The Death of a Parent

The Death of a Parent

Losing a parent is one of life’s most cruel events and almost nothing can mitigate the pain.

When my beautiful mother died, at the young age of forty-two, from breast cancer which had metastasized to her bones, I felt enormous sadness but also a sense of relief. However, even today, many years later, I still feel guilty admitting that. I justify my reaction because she had been in excruciating, debilitating pain. I prayed for a peaceful end to her torment…that her suffering would stop.

I gave birth to my only child, a seven-pound, healthy daughter only fifteen days before my mother passed. Tragically she never saw her granddaughter. I did send her the hospital picture of my baby, but in those days, it was through “snail mail.” Fax machines and Face Time did not exist. Relatives who were with my mother at the end tell me she saw the picture and smiled, but quite frankly, I think they told me that just to make me feel better. As far as I know the real truth was that my mother was in a coma at the time of my daughter’s birth and to my knowledge, never awoke. I was twenty-one years old and with a baby to raise and no mother to rely on. It was a devastatingly lonely time.

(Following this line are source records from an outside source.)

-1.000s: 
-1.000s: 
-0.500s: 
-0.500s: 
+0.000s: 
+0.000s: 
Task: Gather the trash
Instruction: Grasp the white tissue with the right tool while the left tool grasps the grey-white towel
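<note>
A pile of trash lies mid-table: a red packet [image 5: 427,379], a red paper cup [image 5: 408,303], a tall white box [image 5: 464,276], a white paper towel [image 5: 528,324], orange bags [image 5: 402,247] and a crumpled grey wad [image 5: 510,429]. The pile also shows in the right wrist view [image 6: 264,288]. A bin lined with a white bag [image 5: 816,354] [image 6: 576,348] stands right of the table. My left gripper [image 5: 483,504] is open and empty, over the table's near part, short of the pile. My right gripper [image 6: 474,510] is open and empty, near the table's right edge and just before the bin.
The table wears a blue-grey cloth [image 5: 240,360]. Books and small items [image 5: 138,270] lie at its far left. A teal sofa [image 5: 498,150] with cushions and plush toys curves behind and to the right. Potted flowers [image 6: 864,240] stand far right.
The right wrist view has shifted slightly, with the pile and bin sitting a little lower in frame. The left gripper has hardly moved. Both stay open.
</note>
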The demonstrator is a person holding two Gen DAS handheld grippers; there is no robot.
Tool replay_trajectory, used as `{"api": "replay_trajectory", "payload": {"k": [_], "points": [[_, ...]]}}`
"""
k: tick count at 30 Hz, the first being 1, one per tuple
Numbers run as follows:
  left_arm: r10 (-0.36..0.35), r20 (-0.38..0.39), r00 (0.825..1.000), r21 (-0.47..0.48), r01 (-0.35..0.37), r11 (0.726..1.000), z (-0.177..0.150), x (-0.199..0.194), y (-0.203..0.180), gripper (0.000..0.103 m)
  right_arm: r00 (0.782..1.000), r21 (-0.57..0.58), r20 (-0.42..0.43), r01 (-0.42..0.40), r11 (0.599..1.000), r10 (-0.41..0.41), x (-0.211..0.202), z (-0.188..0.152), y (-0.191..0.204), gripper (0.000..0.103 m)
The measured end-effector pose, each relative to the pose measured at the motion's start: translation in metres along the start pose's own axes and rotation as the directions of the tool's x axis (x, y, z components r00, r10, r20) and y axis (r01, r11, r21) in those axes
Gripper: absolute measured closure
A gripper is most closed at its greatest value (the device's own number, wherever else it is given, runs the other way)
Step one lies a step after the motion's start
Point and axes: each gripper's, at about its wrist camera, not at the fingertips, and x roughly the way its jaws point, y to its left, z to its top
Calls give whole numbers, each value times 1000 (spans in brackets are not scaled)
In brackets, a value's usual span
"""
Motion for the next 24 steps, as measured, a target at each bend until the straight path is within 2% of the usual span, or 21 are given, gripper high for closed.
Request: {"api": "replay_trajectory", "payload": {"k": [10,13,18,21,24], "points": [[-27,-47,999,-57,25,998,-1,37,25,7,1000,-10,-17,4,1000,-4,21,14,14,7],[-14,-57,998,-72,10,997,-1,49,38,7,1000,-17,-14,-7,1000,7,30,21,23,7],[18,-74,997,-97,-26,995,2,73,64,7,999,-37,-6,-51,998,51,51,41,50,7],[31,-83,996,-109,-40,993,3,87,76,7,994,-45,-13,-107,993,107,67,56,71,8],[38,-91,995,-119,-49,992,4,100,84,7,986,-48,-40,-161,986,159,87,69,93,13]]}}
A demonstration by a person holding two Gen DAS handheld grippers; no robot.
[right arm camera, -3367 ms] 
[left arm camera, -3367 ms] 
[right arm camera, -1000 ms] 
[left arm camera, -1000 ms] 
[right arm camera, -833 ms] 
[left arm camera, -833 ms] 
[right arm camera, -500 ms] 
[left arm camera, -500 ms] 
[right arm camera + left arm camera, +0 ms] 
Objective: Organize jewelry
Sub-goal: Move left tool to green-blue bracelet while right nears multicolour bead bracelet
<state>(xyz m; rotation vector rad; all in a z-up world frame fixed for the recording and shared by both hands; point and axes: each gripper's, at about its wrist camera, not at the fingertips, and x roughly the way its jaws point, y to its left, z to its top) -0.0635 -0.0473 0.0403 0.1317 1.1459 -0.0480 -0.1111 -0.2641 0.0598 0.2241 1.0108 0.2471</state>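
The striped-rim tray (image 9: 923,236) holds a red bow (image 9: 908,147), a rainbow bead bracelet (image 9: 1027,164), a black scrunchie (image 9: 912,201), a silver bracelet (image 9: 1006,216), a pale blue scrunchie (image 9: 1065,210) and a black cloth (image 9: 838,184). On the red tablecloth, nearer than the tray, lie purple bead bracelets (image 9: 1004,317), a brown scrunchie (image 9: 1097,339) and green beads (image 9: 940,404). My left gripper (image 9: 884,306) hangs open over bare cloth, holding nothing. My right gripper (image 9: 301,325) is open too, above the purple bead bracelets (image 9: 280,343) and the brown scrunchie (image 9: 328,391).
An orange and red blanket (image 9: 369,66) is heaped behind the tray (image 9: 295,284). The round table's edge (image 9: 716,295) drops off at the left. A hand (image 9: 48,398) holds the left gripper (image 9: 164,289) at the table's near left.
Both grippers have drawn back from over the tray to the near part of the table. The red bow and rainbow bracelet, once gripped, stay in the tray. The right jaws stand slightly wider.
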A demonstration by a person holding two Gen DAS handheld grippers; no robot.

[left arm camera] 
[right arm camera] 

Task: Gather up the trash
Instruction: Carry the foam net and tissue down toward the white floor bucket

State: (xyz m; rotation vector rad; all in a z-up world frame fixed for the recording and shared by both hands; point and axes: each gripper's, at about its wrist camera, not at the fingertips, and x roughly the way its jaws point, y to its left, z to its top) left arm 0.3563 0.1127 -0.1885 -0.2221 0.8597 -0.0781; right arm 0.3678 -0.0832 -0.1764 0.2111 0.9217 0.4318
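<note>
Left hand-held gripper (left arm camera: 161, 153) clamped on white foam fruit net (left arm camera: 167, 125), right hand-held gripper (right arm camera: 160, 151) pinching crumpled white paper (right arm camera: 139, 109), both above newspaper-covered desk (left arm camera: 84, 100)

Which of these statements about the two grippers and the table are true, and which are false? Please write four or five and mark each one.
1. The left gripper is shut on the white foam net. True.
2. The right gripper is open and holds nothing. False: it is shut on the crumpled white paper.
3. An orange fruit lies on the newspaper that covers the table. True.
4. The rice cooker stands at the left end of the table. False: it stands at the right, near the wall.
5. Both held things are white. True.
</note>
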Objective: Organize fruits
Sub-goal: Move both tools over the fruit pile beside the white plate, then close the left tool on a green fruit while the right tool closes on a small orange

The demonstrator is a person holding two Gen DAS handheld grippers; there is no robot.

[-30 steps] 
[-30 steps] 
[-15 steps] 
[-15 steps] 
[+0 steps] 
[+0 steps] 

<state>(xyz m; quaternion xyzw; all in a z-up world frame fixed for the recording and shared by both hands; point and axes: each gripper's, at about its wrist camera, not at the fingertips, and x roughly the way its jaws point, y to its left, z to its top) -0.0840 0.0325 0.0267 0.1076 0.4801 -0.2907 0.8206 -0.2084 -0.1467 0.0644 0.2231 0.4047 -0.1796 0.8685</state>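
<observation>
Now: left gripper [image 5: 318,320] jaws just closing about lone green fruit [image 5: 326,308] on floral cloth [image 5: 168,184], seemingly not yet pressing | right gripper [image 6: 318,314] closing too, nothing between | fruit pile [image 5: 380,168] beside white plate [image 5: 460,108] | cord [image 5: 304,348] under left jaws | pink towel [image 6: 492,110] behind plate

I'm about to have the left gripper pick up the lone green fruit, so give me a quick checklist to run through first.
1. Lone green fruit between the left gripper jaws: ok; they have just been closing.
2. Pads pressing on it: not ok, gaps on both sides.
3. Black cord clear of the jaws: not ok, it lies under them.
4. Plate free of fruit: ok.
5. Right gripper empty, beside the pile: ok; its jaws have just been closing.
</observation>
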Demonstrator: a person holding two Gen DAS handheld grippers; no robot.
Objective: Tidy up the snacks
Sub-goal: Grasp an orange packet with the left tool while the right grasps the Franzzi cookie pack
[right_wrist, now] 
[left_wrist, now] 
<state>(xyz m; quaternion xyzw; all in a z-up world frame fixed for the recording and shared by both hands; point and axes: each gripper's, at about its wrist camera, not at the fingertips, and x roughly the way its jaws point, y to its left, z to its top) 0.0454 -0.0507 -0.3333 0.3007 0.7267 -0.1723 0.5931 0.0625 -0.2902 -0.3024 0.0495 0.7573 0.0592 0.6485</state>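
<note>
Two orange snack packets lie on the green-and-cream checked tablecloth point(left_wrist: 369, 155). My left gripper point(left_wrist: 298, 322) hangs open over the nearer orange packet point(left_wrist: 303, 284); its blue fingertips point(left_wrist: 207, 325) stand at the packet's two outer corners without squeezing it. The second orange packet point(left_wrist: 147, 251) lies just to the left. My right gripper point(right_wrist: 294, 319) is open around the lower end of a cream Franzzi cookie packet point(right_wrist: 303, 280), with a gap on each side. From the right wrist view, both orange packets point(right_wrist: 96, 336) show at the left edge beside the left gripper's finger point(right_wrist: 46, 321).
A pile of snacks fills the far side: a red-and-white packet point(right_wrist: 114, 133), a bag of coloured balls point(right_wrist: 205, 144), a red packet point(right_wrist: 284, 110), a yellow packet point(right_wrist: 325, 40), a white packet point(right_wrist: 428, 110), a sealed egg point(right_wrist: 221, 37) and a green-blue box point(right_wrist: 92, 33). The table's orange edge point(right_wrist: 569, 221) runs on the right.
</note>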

Twenty-seven years after my mother died, my dad passed away unexpectedly. Unlike my mother’s painful end of life experience, his death was quick, for which I am eternally grateful, but the suddenness of it was horrific.

Now I am an orphan, and I’ve become the parent that my family relies on. It’s normal, I suppose, but heartbreaking none the less…the progression of time. It doesn’t matter how or when you lose a parent. It is earth-shattering and leaves you vulnerable and afraid. No matter how adult we seem, there is still a child inside us all.

In my book, Despicable Lies, Darcy and Danielle lose their father after a bout with pancreatic cancer. The girls are young women then, in their thirties, but are not prepared to be without him. They struggle with their loss and the death scene is touching. They had spent fifteen years apart, not speaking to each other because of cruel lies and misunderstandings. Finally, they reconcile at his death bed, but can never recapture the time lost. It’s a hurt they will carry with them forever.

The death of a parent is a terrible thing to endure. Somehow, one way or the other, we survive it, because we have to, and it’s the natural order of things. There is only one thing infinitely worse…the death of your child. (More about that later.)